Problem to work on
An exact reproduction of every record is required.

Data extract Block Start

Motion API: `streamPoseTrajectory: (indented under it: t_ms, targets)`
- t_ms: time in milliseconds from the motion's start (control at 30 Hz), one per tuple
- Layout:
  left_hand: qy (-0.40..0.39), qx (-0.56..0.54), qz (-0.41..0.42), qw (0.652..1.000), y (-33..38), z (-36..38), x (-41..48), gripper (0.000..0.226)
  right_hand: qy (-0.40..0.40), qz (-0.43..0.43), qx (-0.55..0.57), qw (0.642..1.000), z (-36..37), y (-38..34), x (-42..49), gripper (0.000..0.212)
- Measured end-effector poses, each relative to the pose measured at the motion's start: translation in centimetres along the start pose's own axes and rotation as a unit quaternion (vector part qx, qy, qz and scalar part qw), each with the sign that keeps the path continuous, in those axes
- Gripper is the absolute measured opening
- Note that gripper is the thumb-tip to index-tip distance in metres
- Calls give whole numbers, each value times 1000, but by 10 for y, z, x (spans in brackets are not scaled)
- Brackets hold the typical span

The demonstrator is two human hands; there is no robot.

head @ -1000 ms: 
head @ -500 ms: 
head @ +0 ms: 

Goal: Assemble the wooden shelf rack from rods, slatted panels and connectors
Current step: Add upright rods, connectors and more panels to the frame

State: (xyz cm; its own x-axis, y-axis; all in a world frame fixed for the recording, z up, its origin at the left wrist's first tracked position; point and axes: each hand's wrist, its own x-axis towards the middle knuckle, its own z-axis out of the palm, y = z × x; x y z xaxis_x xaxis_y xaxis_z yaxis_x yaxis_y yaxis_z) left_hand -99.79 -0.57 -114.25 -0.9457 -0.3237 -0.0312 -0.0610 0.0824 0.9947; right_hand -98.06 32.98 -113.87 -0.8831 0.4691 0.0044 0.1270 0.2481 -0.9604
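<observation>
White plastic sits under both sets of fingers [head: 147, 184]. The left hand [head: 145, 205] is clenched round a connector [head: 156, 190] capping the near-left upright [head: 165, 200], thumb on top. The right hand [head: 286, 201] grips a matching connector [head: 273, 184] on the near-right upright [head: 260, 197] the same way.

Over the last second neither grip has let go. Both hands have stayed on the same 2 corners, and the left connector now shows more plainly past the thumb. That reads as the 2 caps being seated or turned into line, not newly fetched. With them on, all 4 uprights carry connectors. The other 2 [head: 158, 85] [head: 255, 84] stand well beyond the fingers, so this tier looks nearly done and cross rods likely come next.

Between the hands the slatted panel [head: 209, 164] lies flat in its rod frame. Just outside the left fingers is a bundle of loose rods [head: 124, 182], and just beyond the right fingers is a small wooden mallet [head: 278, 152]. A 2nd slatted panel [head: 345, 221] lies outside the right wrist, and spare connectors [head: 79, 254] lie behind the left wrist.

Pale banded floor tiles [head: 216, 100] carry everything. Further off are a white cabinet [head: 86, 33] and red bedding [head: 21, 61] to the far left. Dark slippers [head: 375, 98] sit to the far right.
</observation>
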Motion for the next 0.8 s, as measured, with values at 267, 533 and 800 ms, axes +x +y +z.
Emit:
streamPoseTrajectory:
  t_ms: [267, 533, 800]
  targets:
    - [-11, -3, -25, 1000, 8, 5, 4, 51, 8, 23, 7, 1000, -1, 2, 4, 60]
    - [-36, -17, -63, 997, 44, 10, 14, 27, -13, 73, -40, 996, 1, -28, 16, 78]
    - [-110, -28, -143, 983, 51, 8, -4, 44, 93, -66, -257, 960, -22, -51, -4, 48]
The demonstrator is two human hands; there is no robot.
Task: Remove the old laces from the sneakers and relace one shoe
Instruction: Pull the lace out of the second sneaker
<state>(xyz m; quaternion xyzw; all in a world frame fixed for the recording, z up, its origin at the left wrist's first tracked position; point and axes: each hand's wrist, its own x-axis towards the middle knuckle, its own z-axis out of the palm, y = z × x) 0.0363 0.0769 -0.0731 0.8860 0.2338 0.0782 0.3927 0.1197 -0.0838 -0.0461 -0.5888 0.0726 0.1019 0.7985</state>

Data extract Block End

Task solution
Motion API: `streamPoseTrajectory: (indented under it: t_ms, targets)`
- t_ms: time in milliseconds from the motion's start (control at 30 Hz), one per tuple
- Layout:
  left_hand: qy (-0.40..0.39), qx (-0.56..0.54), qz (-0.41..0.42), qw (0.652..1.000), y (-33..38), z (-36..38), x (-41..48), gripper (0.000..0.226)
  right_hand: qy (-0.40..0.40), qz (-0.43..0.43), qx (-0.55..0.57), qw (0.642..1.000), z (-36..37), y (-38..34), x (-42..49), gripper (0.000..0.212)
- Measured end-effector poses, each relative to the pose measured at the motion's start: translation in centimetres along the start pose's own axes and rotation as a unit quaternion (vector part qx, qy, qz and scalar part qw), each with the sign that keeps the path continuous, in those axes
- Gripper is the absolute measured opening
- Note that gripper is the thumb-tip to index-tip distance in metres
- Calls give whole numbers, each value times 1000, but by 10 for y, z, x (spans in brackets are not scaled)
- Brackets hold the typical span

The demonstrator is two human hands; there is no robot.

head @ -1000 ms: 
head @ -500 ms: 
head @ +0 ms: 

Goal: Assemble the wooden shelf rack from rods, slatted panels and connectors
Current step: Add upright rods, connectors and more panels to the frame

State: (xyz cm; its own x-axis, y-axis; all in a world frame fixed for the recording, z up, its origin at the left wrist's first tracked position; point and axes: each hand's wrist, its own x-axis towards the middle knuckle, its own z-axis out of the palm, y = z × x; x y z xaxis_x xaxis_y xaxis_z yaxis_x yaxis_y yaxis_z) left_hand -99.79 -0.57 -114.25 -0.9457 -0.3237 -0.0312 -0.0610 0.0824 0.9947; right_hand -98.06 32.98 -113.87 -0.8831 0.4691 0.0044 0.1270 0.2481 -0.9604
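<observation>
White plastic sits under both sets of fingers [head: 147, 184]. The left hand [head: 145, 205] is clenched round a connector [head: 156, 190] capping the near-left upright [head: 165, 200], thumb on top. The right hand [head: 286, 201] grips a matching connector [head: 273, 184] on the near-right upright [head: 260, 197] the same way.

Over the last second neither grip has let go. Both hands have stayed on the same 2 corners, and the left connector now shows more plainly past the thumb. That reads as the 2 caps being seated or turned into line, not newly fetched. With them on, all 4 uprights carry connectors. The other 2 [head: 158, 85] [head: 255, 84] stand well beyond the fingers, so this tier looks nearly done and cross rods likely come next.

Between the hands the slatted panel [head: 209, 164] lies flat in its rod frame. Just outside the left fingers is a bundle of loose rods [head: 124, 182], and just beyond the right fingers is a small wooden mallet [head: 278, 152]. A 2nd slatted panel [head: 345, 221] lies outside the right wrist, and spare connectors [head: 79, 254] lie behind the left wrist.

Pale banded floor tiles [head: 216, 100] carry everything. Further off are a white cabinet [head: 86, 33] and red bedding [head: 21, 61] to the far left. Dark slippers [head: 375, 98] sit to the far right.
</observation>
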Motion for the next 0.8 s, as measured, with values at 267, 533 and 800 ms, axes +x +y +z.
Emit:
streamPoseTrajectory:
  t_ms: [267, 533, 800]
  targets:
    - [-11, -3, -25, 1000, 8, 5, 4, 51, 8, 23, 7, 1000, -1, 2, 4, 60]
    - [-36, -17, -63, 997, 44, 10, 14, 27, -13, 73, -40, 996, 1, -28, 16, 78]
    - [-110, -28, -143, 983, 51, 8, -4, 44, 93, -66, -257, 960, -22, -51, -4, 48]
The demonstrator is two human hands; there is no robot.
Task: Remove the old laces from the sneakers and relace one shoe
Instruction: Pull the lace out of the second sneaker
<state>(xyz m; quaternion xyzw; all in a world frame fixed for the recording, z up, its origin at the left wrist's first tracked position; point and axes: each hand's wrist, its own x-axis towards the middle knuckle, its own z-axis out of the palm, y = z × x) 0.0363 0.0769 -0.0731 0.8860 0.2338 0.0782 0.3927 0.1197 -0.0838 -0.0461 -0.5888 0.0726 0.1019 0.7985</state>

The answer was given in full.